The company is about to reopen a long shuttered rare earth metals mine on the California-Nevada border. The prospect of a western supply chain opening has sent stocks for Molycorp and other companies soaring. 

But Tyler Hamilton looks upon this development with a bit of skepticism.   

“I think part of the panic is driven by companies that are trying to boost their stocks,” says Hamilton, a business columnist with the Toronto Star newspaper in Canada, who also runs a clean tech blog.

“I think that the impression out in the marketplace is that certain products or technologies are 100% dependent on rare earth elements, and that’s not the case,” he says.

Take for example hybrid cars and wind turbines, says Hamilton. Some rare earth metals are essential for batteries in hybrids like the Toyota Prius.  But the industry is moving toward fully electric cars which run on lithium batteries.

A spokeswoman for Danish wind blade manufacturer Vestas meantime said the possible export crunch isn’t on their radar for now. 

Nevertheless, a possible gold rush for rare earth metals here in the West is on the radar of conservation groups.  They worry permitting regulations could get loosened amid all the fear over China.  Glen Miller has been tracking the developments as chair of the graduate program for Environmental Science at the University of Nevada.
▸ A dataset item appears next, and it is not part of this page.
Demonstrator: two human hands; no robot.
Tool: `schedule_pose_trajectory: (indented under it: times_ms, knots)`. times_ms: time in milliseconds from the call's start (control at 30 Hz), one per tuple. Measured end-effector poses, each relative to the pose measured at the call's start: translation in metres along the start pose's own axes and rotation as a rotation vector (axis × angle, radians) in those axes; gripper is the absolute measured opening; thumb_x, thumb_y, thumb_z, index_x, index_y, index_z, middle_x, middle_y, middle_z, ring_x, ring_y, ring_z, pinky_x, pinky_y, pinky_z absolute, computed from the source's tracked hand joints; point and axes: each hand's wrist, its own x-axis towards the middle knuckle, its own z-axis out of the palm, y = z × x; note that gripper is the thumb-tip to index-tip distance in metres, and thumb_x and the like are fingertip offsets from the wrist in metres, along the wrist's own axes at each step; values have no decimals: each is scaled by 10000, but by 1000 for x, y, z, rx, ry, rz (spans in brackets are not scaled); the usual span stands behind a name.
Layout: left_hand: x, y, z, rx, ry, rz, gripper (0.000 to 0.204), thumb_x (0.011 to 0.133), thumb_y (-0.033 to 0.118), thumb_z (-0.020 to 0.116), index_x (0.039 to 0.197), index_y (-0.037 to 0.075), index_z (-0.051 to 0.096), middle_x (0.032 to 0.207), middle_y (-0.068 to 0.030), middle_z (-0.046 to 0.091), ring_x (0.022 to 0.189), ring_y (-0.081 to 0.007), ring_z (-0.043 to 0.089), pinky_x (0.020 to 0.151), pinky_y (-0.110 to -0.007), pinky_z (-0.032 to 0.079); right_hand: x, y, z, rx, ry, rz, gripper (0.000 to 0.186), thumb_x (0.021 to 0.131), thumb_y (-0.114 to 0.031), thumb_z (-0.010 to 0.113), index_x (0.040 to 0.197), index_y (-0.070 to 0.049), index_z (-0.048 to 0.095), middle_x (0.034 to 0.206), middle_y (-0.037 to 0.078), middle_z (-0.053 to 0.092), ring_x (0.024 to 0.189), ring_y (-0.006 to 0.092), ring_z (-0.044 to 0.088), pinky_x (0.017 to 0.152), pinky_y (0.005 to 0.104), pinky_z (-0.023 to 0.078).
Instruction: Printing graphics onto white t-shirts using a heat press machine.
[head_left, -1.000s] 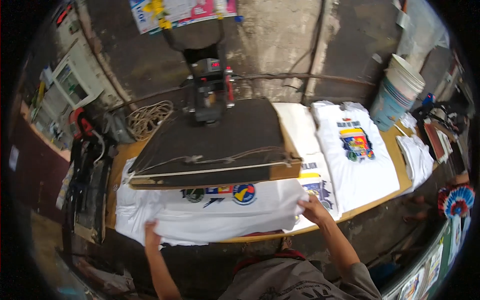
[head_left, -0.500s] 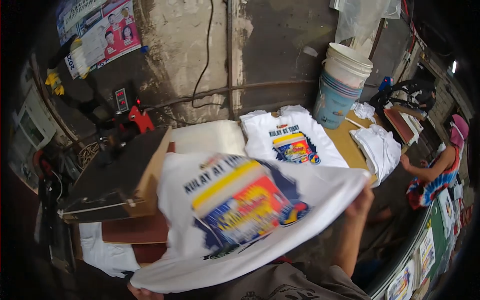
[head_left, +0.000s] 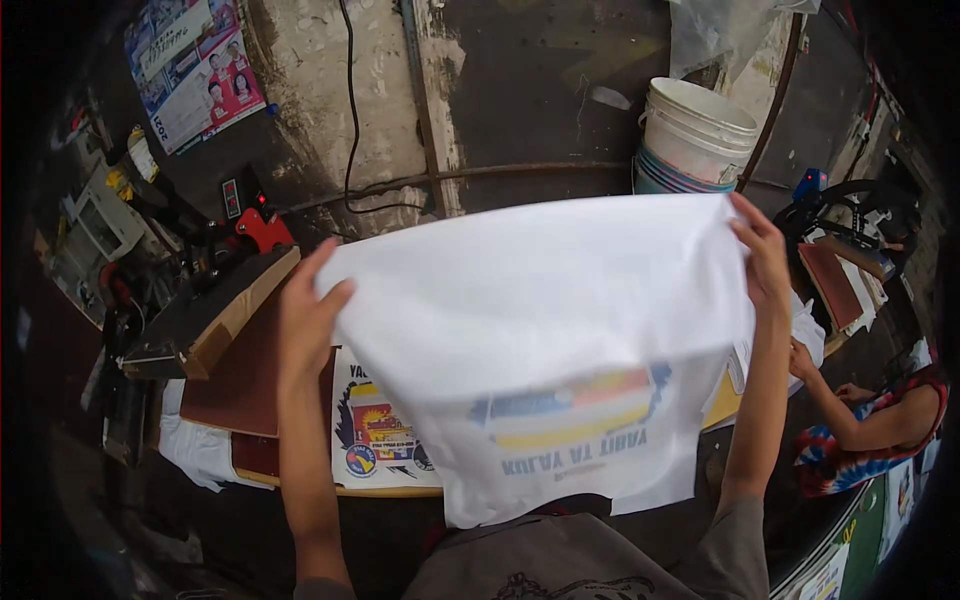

“I think the environmental community as a whole is going to oppose any reduction in permitting requirements,” Miller says. “They’re (the industry) fairly tried and true, and certainly not over-regulated, particularly on public lands.”

Miller says this kind of thing has happened before. In the 1980s, Congress drafted a list of minerals it said needed to be mined right away. 

But even Miller says rare earth metals might be different.  Molycorp’s California mine – the largest known rare earth deposit in the US – is already an established mine. And its reopening, Miller says, could ease up the stressed supply chain.

That would certainly buy some more time for institutions like the Colorado School of Mines, which is adding more and more rare earth curriculum.  The aim is to better prepare students like Carla Peabody for whatever the future in rare earths holds. 

“There’s going to be jobs in it, so, with the economy the way it is, it’s a good idea to go into a field where there’s jobs,” Peabody says.